To determine whether the expansion should be made or not based on the Net Present Value (NPV), we need to calculate the NPV using both the home currency and foreign currency approach.

1. Home Currency Approach:
In the home currency approach, we convert all cash flows to the home currency (in this case, US dollars) using the spot exchange rate.

Step 1: Calculate the present value of each cash flow in euros.
- Year 1: PV1 = € 0.9 million / (1 + 7%) = € 0.840 million
- Year 2: PV2 = € 0.9 million / (1 + 7%)^2 = € 0.785 million
- Year 3: PV3 = € 0.9 million / (1 + 7%)^3 = € 0.733 million

Step 2: Convert the present value of each cash flow to US dollars using the spot exchange rate (€ 0.5 = $1).
- Year 1: PV1 ($) = € 0.840 million × $0.5 = $420,000
- Year 2: PV2 ($) = € 0.785 million × $0.5 = $392,500
- Year 3: PV3 ($) = € 0.733 million × $0.5 = $366,500

Step 3: Calculate the NPV in US dollars by subtracting the initial investment.
- NPV ($) = ($420,000 + $392,500 + $366,500) - € 2 million = -$820,000

2. Foreign Currency Approach:
In the foreign currency approach, we discount the cash flows using the foreign risk-free rate.
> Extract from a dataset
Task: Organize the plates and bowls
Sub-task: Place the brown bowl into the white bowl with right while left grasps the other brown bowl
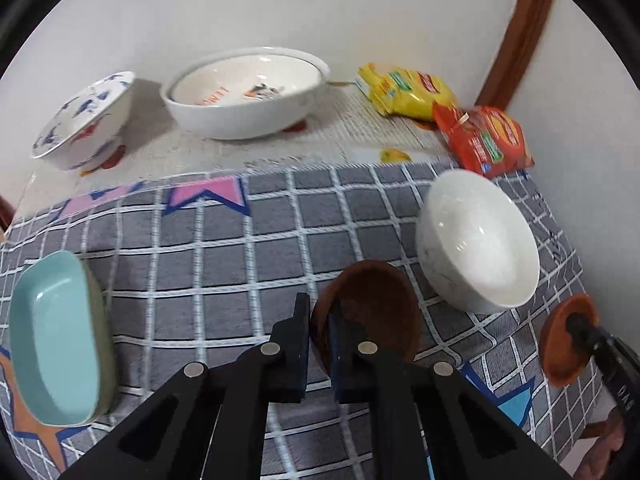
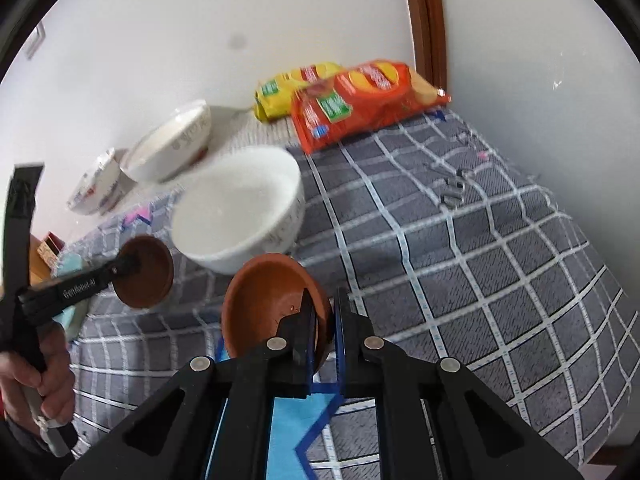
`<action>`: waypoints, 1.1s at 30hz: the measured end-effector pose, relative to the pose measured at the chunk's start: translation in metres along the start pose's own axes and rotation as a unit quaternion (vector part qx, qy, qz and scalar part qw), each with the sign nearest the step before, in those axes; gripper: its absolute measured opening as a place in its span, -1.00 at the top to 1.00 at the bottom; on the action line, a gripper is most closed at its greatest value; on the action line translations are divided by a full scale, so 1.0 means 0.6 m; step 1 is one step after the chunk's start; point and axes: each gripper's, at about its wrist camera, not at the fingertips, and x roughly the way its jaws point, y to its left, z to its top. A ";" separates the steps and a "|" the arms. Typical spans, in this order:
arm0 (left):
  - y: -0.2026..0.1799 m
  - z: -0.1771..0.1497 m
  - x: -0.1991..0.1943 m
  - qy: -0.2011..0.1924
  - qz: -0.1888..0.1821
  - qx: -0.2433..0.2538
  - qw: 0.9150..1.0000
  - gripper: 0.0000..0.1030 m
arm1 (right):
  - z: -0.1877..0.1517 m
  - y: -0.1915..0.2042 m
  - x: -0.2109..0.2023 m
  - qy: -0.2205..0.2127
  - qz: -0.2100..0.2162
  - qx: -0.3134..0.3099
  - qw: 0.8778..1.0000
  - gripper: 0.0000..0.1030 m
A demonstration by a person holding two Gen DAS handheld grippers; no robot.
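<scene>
My left gripper (image 1: 320,320) is shut on the rim of a small brown dish (image 1: 372,312), held over the grey checked cloth; the same dish shows in the right wrist view (image 2: 146,272). My right gripper (image 2: 325,312) is shut on the rim of a second brown dish (image 2: 268,304), which also shows in the left wrist view (image 1: 560,340). A plain white bowl (image 1: 480,240) (image 2: 240,208) stands between and just beyond the two dishes. A large white bowl (image 1: 248,92) and a blue-patterned bowl (image 1: 84,120) stand at the back by the wall. A light blue oval dish (image 1: 56,340) lies at the left.
A yellow snack bag (image 1: 404,88) and an orange snack bag (image 1: 484,140) lie in the back right corner by the wall. A brown door frame (image 2: 424,16) rises behind them. The grey checked cloth (image 2: 480,248) drops off at the right edge.
</scene>
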 end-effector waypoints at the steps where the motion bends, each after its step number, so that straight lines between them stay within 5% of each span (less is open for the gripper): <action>1: 0.010 0.002 -0.008 -0.003 0.001 -0.005 1.000 0.84 | 0.004 0.002 -0.003 -0.003 -0.001 -0.001 1.000 0.84; 14: 0.085 0.030 -0.038 -0.022 0.028 -0.018 0.999 0.84 | 0.081 0.096 0.054 -0.006 0.009 -0.032 0.999 0.84; 33: 0.093 0.043 -0.004 -0.012 0.014 -0.012 1.000 0.84 | 0.093 0.104 0.168 0.049 -0.024 -0.046 0.997 0.83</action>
Step 1: Calculate the present value of each cash flow in euros using the foreign risk-free rate.
- Year 1: PV1 = € 0.9 million / (1 + 7%) = € 0.840 million
- Year 2: PV2 = € 0.9 million / (1 + 7%)^2 = € 0.785 million
- Year 3: PV3 = € 0.9 million / (1 + 7%)^3 = € 0.733 million

Step 2: Calculate the NPV in euros by subtracting the initial investment in euros.
- NPV (€) = (€ 0.840 million + € 0.785 million + € 0.733 million) - € 2 million = -€ 0.642 million

To decide whether the expansion should be made or not based on NPV:
- In the home currency approach, the NPV is -$820,000, indicating a negative value. Hence, the expansion should not be made.
- In the foreign currency approach, the NPV is -€0.642 million, also representing a negative value. Therefore, based on both approaches, the expansion should not be made.